She served her country dutifully, from transporting Secret Service agents to entertaining heads of state and cruising the Potomac with wounded American Veterans. Now at 82, her current owner has restored the Honey Fitz to its former glory and condition. After it served as a charter vessel for a couple of decades, decided it was time to bring the Honey Fitz back to life and restore her beauty and dignity, with a dedication to preserving a valuable piece of American history. Perhaps best described as a resurrection given the condition of the yacht before work started, restoration began in Mobile, Alabama, continued in Ft. Lauderdale and finished in Riviera Beach, Florida.
Moore’s Marine, an antique and classic yacht restoration company, carefully evaluated the original drawing plans to ensure an accurate restoration.
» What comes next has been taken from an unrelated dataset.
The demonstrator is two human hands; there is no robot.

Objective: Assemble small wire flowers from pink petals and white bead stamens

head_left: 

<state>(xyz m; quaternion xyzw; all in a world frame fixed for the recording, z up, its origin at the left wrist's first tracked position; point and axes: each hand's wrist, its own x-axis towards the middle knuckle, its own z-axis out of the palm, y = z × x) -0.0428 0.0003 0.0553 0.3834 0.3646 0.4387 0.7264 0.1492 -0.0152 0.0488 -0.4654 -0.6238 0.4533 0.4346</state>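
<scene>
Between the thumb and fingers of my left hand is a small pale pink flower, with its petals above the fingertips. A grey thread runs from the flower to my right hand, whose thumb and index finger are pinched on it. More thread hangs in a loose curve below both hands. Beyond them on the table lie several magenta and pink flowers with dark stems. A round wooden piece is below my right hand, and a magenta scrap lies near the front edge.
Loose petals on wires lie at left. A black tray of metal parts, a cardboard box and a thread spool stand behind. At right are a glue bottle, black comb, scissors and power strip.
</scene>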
The complete blueprints for the yacht were tracked down to a dust covered box in the archival research room of Bowling Green State University. They had sat, unclassified, along with the complete collection of plans from the defunct Defoe Ship Building Co., which built the vessel.
There are myriad time periods the Honey Fitz could have been restored to. It could look the way it was built in 1931, the Lenore, with a black painted hull. It could look the way it did when Eisenhower took it after it finished its naval service, the Lenore II. It could keep the enclosed cabin that Richard Nixon had built for the Patricia, before he eventually sold it out of the countries service in 1970 for a larger vessel.
Today, the Honey Fitz is once again “The Yacht of Camelot.”